### Problem to work on
Copy the data word for word, keeping every line.
--------------------------------
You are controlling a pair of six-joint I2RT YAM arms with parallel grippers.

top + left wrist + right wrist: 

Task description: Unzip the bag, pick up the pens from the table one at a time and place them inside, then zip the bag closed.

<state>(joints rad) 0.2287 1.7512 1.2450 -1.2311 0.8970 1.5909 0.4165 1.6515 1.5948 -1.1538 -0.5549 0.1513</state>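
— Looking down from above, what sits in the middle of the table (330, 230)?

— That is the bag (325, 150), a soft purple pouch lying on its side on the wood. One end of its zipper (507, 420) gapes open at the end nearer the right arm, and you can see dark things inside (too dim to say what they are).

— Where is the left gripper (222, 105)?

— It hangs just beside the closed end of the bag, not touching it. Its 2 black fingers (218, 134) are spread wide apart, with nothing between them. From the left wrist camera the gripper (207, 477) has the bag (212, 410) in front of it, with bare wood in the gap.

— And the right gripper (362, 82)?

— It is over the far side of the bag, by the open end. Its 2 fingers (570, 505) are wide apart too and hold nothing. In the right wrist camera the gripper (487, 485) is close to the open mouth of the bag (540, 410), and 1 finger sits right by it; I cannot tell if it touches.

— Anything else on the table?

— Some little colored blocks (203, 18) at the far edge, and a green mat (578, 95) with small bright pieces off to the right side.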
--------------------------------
### Written solution
You are controlling a pair of six-joint I2RT YAM arms with parallel grippers.

top + left wrist + right wrist: 

Task description: Unzip the bag, pick up the pens from the table one at a time and place them inside, then zip the bag closed.

<state>(joints rad) 0.2287 1.7512 1.2450 -1.2311 0.8970 1.5909 0.4165 1.6515 1.5948 -1.1538 -0.5549 0.1513</state>
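— Looking down from above, what sits in the middle of the table (330, 230)?

— That is the bag (325, 150), a soft purple pouch lying on its side on the wood. One end of its zipper (507, 420) gapes open at the end nearer the right arm, and you can see dark things inside (too dim to say what they are).

— Where is the left gripper (222, 105)?

— It hangs just beside the closed end of the bag, not touching it. Its 2 black fingers (218, 134) are spread wide apart, with nothing between them. From the left wrist camera the gripper (207, 477) has the bag (212, 410) in front of it, with bare wood in the gap.

— And the right gripper (362, 82)?

— It is over the far side of the bag, by the open end. Its 2 fingers (570, 505) are wide apart too and hold nothing. In the right wrist camera the gripper (487, 485) is close to the open mouth of the bag (540, 410), and 1 finger sits right by it; I cannot tell if it touches.

— Anything else on the table?

— Some little colored blocks (203, 18) at the far edge, and a green mat (578, 95) with small bright pieces off to the right side.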

No further response is needed.